**YOUR GOAL**
Every line below that holds the string "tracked" should be copied.

------

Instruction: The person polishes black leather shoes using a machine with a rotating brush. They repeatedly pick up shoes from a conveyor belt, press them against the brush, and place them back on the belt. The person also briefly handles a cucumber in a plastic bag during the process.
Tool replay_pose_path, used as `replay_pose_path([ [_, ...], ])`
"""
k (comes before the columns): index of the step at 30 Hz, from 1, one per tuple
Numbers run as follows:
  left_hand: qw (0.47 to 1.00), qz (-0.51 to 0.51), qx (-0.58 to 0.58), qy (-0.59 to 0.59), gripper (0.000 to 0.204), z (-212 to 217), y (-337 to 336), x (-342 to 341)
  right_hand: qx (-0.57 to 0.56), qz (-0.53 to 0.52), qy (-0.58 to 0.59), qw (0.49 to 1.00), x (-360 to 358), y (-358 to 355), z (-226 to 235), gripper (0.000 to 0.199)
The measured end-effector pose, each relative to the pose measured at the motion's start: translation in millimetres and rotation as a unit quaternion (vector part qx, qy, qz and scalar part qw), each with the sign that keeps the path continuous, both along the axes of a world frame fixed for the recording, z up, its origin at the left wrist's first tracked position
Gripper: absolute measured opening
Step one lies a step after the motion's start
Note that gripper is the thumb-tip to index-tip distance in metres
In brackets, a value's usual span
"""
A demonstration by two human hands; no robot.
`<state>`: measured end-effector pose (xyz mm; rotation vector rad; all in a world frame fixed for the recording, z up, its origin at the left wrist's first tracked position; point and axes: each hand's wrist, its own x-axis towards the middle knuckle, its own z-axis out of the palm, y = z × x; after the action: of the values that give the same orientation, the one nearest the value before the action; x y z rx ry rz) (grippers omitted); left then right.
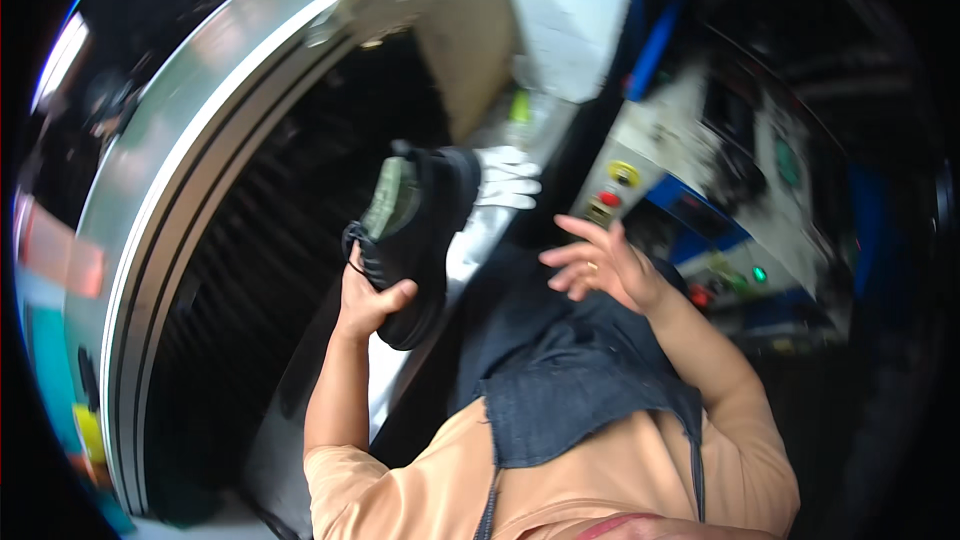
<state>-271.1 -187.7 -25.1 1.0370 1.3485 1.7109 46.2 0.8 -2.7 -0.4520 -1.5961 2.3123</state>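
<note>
My left hand grips a black lace-up shoe by its toe end, thumb across the front. The shoe is raised, heel away from me, and its pale green inside shows at the opening. Dark laces hang by my left fingers. Just beyond the heel is a white, glove-like thing with finger shapes; whether a hand is in it I cannot tell. My right hand hovers to the right of the shoe, apart from it, with nothing in it and its fingers spread.
A dark conveyor-like surface with a curving metal rail runs along the left. To the right stands a machine panel with a red button and a green light. My dark apron covers my lap.
</note>
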Motion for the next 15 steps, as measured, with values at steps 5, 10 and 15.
replay_pose_path([
  [5, 0.828, -0.291, 0.12, 0.464, 0.097, 90, 68, 79, -0.151, 0.113, 0.042, 0.981, 55, 13, 33, 0.09],
  [10, 0.647, -0.383, 0.21, 0.625, 0.107, 154, 117, 137, -0.241, -0.04, 0.204, 0.948, 124, -26, 17, 0.086],
  [15, 0.741, -0.092, 0.244, 0.619, 0.078, 145, 153, 151, -0.084, -0.242, 0.265, 0.93, 172, -16, 27, 0.082],
])
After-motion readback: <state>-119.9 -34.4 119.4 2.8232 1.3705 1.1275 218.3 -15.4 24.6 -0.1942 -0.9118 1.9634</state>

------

**EXPECTED ANSWER**
The measured end-effector pose, each relative to the pose measured at the motion's start: translation in millimetres and rotation as a unit quaternion (vector part qx, qy, qz and scalar part qw), each with the sign that keeps the path continuous, both along the axes of a world frame fixed for the recording, z up, its origin at the left wrist's first tracked position
`<state>`: measured end-effector pose (xyz mm; rotation vector rad; all in a world frame fixed for the recording, z up, its origin at the left wrist's first tracked position; point and axes: each hand's wrist, its own x-axis towards the middle knuckle, its own z-axis out of the palm, y = z × x; after the action: of the values that give the same orientation, the one nearest the value before the action; x y z rx ry rz) (grippers omitted); left then right.

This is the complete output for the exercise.